Peticolas inaugure la Vierge

Située à l’entrée de la Manche,  l’ile Vierge est un endroit particulièrement stratégique du point de vue du trafic maritime et il importe que les parages soient très bien signalés pour prévenir les risques de naufrage. Ce sont d’ailleurs ces considérations qui président à l’érection d’un nouveau phare, décidée en avril 1896 pour remplacer l’ancien, établi en 1845.

Carte postale. Collection particulière.

Monumental, le projet est à la mesure de la furie des lieux lorsque survient une tempête : 70 mètres de hauteur et sept mètres de diamètre au sommet (pour des fondations de seize de large) ainsi qu’un escalier de 360 marches1. Il s’agit alors ni plus ni moins du phare le plus haut du monde ! D’ailleurs, encore aujourd’hui, cet édifice grandiose culmine à 77 mètres au-dessus du niveau de la mer et son éclat blanc porte, toutes les cinq secondes, à 27 miles nautiques.
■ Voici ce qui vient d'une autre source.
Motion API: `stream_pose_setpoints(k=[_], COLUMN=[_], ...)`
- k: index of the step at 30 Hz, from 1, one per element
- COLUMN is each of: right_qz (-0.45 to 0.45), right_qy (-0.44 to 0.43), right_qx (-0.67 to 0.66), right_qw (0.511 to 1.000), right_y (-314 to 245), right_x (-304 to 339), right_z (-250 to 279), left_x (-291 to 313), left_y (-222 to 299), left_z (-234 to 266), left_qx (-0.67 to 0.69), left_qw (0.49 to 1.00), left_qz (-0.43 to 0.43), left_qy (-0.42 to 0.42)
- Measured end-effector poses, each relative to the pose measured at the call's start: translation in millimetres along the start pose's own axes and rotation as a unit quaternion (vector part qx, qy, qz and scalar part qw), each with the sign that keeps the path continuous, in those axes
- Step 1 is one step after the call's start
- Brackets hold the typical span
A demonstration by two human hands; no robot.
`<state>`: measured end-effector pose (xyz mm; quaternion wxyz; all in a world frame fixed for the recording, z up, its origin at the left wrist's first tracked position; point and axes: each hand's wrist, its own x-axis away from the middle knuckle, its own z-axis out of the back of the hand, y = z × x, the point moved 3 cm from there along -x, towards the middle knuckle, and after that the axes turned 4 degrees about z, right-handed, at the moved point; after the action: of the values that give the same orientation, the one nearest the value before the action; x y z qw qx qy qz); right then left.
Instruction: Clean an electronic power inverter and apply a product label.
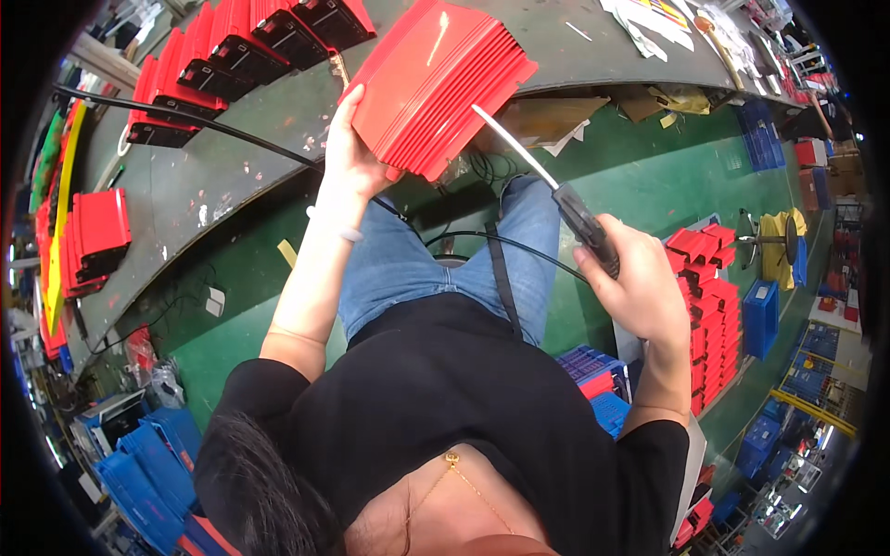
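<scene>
My left hand (350,153) is closed on the near left edge of a glossy red plastic housing (417,74) with ribbed sides, held tilted above the front edge of the bench. In my right hand (640,278) is a black-handled tool (579,218) with a long, thin metal shaft, my fingers wrapped round the handle. Its tip meets or nearly meets the ribbed side of the housing; contact cannot be made out. A black cable (519,246) runs across my lap toward my right hand, but whether it joins the tool is hidden.
Several red-and-black housings (246,56) stand in a row on the dark bench (204,171), with another red stack (97,232) at its left end. Red parts (709,315) are piled at my right. Blue crates (148,473) stand on the green floor (232,338) at lower left. Papers (649,23) lie at the back right.
</scene>
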<state>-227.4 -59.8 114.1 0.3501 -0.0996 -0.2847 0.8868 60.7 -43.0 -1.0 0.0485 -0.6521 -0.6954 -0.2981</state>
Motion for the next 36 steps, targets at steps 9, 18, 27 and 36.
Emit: stream_pose_setpoints(k=[9, 18, 27, 36], right_qz=[0.04, 0.063, 0.056, 0.081], right_qy=[-0.001, -0.013, -0.012, -0.032], right_qx=[0.01, 0.016, 0.045, 0.013], right_qw=[0.999, 0.998, 0.997, 0.996], right_y=[-1.1, 0.3, 0.0, -1.2], right_x=[-7.0, -11.6, -16.3, -11.8], right_z=[-0.2, -1.3, -1.5, -5.4], left_x=[-0.7, 6.8, 1.2, 0.0], left_y=[-2.7, -5.5, -1.4, -1.7], left_z=[0.3, -7.6, 2.5, 5.2], left_qx=[-0.013, -0.014, -0.038, -0.018], left_qw=[1.0, 1.0, 0.999, 0.999], left_qz=[-0.012, -0.004, -0.009, -0.019], left_qy=[0.012, 0.024, 0.026, 0.033])
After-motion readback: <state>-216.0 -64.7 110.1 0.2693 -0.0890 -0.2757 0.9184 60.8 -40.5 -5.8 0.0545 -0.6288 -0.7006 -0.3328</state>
Mais une telle construction nécessite bien évidemment de nombreux matériaux (pas moins de 1 600 mètres cubes de sable de mer sont débarqués sur l’île !) et, compte tenu de la dangerosité des lieux, il n’est pas envisageable de démanteler l’ancien phare pour en construire un nouveau. On comprend donc aisément l’ampleur du défi technique relevé par l’entrepreneur Gustave Corre, à qui l’Etat confie la réalisation des travaux pour un montant avoisinant les 280 000 francs, somme équivalant aujourd’hui à plus d’un million d’euros.

Si les travaux se passent bien et sans problème notoire, la mise en service du phare ne fait, contre toute attente, l’objet d’aucune publicité. Et c’est bien ce qui justifie l’article que publie le 2 mars 1902 Emile Petitcolas dans la Dépêche de Brest. Grand journaliste qui, outre le quotidien finistérien, fréquentera la rédaction du Temps, il est un franc-maçon doté d’un solide carnet d’adresse et a, pour l’anecdote, épousé la sœur de Guillaume Seznec. Choqué que le phare de l’île Vierge soit mis en service le 1er mars 1902 sans aucune présence officielle, sans aucune manifestation particulière comme cela avait été le cas à Eckmühl cinq ans plus tôt, il décide lui-même d’inaugurer le nouvel édifice !

Carte postale. Collection particulière.

Or, si la démarche est bien entendu loufoque, l’article se révèle être une précieuse archive pour l’historien tant les propos d’Emile Petitcolas trahissent les conceptions d’une certaine frange de la population d'alors. Tout d’abord, faisant montre d'une certaine défiance envers l’Etat, le journaliste se livre à un hommage plus qu’appuyé à son métier qui seul, selon lui, peut assurer cette grandiose inauguration :

« Les hautes personnalités manqueraient, la foule serait absente, les fanfares ne joueraient point de Marseillaise, mais qu’importe ? Cette formidable autorité, qu’on a appelé le quatrième Etat, la presse, au nom de qui se ferait la cérémonie d’inauguration, ne dispose-t-elle pas de moyens suffisamment puissants pour se passer de tous les concours ? Des milliers de journaux lancés aux quatre coins du monde ne remplacent-ils pas avantageusement quelque vague discours prononcé devant quelques douzaines d’invités ? »

Mais si Emile Peticolas se lance dans une telle démarche c’est aussi parce que le phare est selon lui un puissant symbole auquel il faut rendre hommage. Derrière le caractère potache de cette inauguration solitaire, il y a bien un message spécifique qui est explicitement véhiculé dans les colonnes de la Dépêche de Brest : l’exaltation du triomphe de la science et des techniques contre la nature. Et l’on reconnaît aisément le « laïc éclairé » que suggère la métaphore du phare lorsqu’Emile Peticolas rapporte les propos du mousse du Jean, « réponse typique et qui peint bien toute la population croyante de nos côtes ». A se demander qui cette construction doit éclairer en premier : les navires où les habitants de l’ile ?

Erwan LE GALL

 

1 Pour de plus amples détails sur cette construction on renverra à l’indispensable FICHOU, Jean-Christophe, LE HENAFF, Jean-Noël, MEVEL, Xavier, Phares. Histoire du balisage et de l’éclairage des côtes de France, Douarnenez, Le Chasse-Marée / ArMen, 1999, p. 258.